Catching Cantankerous Crappie
Josh Wolfe 06.03.14
Crappie are finicky. Maybe not to the level of trout, but certainly close. One day they are biting red hooks, not silver, only hungry for black jigs with flecks of white hair. As Arthur Farrell pulled in his eighth slab of the night, he leaned back against the rocky bank and stared at the stars overhead. The Milky Way was in full bloom and the cold, flat wind that steadily blew off the water seemed to make the night that much more clear.
A few boats drifted around the causeway where Arthur fished. It was growing colder as midnight neared and from the little he’d paid attention to the others, nobody else seemed to be catching anything.
In this day and age you can learn just about anything with a few clicks of a button. Arthur smirked to himself in the darkness, knowing that he’d outsmarted the fish by what he’d been taught as a young man and things he’d figured out, mostly by accident, in his years as a fisherman.
With crappie, getting your jig color right is paramount. Arthur had arrived just as the sun set, noting the water was rather clear and mostly calm. From his tackle box he selected a red and blue jig that generally got the start for the majority of his fishing career—or since he’d learned that trick, anyways. Except this particular jig was not a mixture of red and blue, rather split down the middle with blue on one side and red on the other. That way if the fish happen to bite, he can tell what side they are striking, thus having the advantage of choosing jigs of either a dark or lighter color.
In the past few years, a jig known as Monkey Milk has worked exceptionally well around the areas Arthur fishes in North Alabama and southern Tennessee. And in the last year, it had become wildly popular. The top is a light blue and fades to white as you slide toward the bottom. Needless to say, crappie will probably become jaded to its power by next year, once it has run its course and gotten on their radars as bad news.
He would have liked to fish more during the day, but with spring on the horizon, Mary kept him busy with chores around the house.

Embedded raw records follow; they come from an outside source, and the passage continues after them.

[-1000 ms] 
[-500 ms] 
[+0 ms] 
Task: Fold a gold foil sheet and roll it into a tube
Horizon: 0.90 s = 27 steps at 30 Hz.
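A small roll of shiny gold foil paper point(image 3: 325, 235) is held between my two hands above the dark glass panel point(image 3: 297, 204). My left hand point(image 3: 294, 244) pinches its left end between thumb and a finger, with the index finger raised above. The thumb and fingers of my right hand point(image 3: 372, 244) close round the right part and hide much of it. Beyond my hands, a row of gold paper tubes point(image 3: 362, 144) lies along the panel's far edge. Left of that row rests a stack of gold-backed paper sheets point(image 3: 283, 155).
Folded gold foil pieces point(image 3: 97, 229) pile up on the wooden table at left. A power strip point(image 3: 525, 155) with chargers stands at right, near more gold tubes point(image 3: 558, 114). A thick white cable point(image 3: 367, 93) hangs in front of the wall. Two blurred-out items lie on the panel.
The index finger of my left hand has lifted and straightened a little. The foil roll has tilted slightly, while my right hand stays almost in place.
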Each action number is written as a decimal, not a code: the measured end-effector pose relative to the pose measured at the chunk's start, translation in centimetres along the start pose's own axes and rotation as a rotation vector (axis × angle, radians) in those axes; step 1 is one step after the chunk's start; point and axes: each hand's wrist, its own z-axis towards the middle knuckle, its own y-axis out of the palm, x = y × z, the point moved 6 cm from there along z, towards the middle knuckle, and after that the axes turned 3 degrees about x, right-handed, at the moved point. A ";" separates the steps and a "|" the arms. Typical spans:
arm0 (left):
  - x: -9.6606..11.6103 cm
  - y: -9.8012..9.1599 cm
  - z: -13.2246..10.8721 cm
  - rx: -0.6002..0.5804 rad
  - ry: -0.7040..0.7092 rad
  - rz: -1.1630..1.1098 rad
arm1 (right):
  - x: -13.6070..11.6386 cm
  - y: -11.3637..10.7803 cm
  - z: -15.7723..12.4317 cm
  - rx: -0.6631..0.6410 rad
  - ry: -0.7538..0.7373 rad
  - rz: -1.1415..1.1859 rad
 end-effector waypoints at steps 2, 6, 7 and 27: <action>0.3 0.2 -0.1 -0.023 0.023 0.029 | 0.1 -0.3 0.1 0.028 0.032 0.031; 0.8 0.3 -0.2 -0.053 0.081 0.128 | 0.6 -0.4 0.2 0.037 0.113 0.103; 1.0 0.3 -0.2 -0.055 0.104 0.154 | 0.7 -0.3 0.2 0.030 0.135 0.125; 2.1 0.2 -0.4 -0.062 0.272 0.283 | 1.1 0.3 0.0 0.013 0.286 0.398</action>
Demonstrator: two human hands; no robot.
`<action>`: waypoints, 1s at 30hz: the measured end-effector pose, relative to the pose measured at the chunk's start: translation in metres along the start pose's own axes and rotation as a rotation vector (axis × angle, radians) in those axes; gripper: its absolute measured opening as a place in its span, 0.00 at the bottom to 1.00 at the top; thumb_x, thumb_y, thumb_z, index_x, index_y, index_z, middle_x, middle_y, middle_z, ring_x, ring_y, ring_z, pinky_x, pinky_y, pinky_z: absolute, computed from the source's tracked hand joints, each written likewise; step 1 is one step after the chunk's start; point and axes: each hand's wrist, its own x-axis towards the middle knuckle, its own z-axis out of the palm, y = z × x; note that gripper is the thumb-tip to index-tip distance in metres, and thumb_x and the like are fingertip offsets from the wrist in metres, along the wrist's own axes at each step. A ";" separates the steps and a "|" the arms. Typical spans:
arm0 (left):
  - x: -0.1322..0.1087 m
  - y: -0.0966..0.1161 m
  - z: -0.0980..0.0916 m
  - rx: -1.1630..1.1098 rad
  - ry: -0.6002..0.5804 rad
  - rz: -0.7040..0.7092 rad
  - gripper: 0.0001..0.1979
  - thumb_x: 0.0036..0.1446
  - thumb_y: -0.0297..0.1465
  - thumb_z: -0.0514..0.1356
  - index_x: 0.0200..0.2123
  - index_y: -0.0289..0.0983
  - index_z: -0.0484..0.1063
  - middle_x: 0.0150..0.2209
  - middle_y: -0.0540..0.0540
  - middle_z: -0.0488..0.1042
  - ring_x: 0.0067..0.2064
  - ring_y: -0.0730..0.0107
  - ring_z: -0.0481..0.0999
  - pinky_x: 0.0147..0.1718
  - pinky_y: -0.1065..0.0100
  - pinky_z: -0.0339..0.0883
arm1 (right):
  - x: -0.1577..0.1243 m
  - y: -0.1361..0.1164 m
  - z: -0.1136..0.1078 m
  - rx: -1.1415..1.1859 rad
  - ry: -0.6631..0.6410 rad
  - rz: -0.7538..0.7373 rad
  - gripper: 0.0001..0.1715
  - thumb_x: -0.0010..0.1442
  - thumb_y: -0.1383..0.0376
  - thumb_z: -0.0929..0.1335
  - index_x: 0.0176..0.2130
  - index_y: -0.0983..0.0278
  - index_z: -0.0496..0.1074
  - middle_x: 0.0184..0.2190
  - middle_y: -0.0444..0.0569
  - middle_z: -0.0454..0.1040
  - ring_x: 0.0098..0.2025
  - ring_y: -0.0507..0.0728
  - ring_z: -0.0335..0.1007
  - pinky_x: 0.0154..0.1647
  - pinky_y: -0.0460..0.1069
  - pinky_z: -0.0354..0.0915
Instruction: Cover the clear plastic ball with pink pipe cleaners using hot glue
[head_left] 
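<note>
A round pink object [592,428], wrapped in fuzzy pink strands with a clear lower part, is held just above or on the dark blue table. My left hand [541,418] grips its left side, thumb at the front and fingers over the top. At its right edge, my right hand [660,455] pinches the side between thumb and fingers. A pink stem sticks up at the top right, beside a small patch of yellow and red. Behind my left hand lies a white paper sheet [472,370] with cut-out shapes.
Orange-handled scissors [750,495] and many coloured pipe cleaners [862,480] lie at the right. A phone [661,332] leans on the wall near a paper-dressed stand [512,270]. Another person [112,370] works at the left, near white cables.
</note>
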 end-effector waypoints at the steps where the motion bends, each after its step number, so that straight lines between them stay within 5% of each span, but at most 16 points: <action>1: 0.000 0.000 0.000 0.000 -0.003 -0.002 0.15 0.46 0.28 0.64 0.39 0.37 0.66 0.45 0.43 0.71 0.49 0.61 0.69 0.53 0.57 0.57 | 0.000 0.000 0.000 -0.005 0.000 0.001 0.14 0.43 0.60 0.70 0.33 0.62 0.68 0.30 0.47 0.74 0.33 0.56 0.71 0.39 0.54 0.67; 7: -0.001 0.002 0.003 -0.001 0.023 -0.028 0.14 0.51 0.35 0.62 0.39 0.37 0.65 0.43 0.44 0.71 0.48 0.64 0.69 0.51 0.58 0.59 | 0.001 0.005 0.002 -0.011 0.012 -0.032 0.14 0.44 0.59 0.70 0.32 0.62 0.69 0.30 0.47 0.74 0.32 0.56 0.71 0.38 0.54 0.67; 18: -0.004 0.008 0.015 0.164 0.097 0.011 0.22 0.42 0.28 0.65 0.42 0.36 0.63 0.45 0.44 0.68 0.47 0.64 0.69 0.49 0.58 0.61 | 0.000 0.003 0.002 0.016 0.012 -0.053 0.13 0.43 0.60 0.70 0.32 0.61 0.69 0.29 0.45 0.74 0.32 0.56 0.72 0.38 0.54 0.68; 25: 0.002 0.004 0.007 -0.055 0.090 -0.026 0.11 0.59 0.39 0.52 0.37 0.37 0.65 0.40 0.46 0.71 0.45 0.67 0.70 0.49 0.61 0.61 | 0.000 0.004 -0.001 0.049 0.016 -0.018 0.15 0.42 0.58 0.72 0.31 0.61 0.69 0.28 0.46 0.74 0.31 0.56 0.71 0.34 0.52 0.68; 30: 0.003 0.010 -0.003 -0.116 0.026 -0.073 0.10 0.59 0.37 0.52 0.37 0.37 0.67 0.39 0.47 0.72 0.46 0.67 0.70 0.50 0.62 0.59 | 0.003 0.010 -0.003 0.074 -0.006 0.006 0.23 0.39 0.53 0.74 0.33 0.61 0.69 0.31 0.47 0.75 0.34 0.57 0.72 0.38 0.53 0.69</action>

Knowing where treetops sat submerged along the banks of a few creeks in the Tennessee River, he’d take a chartreuse jig head, hook a minnow, put on a 1/64-ounce split shot and the smallest bobber he could find, and fish at two to four feet. With their eyes on top of their head, crappie only look up. On his boat, Arthur keeps a spider rig on the front, allowing him to fish several lines with different depths.
But in the treetops Arthur typically doesn’t have to do too much, allowing the minnow (hooked only through the lips) to swim around and provide the action. Some have said and still swear that you can’t set a hard hook into a crappie’s soft mouth, but as Arthur knows, if you have the right set up, you can set that hook just as hard as you please. More often than not, a crappie will simply suck in the minnow unlike a blue gill, which will grab its snack and haul it away.
Of course the best time to crappie fish is in the spring when they begin moving to bed. Early morning and late evening you might find them around the banks and stumps while they’ll move out a bit deeper in the middle of the day. Arthur (again, depending on how many kitchen passes he can collect during the course of a week) usually begins fishing in February but slows a bit as turkey season nears. It’s never a bad way to hole up a slow midday, but then again, a nap never hurts either.
Arthur slowly gathered his tackle when his watch struck midnight. It was time for a warm bed and a few hours sleep. There would be crappie fishing aplenty in the coming months and even into summer when you might catch a few on a crankbait. A crankbait! The smell of fish on his hands was pleasant as he sipped coffee on his ride home. The rolling rocks of ice reminded him of a good supper to come when slab crappie would emerge golden brown from the hot grease. Oh my, he thought, what a wonderful morsel they would make!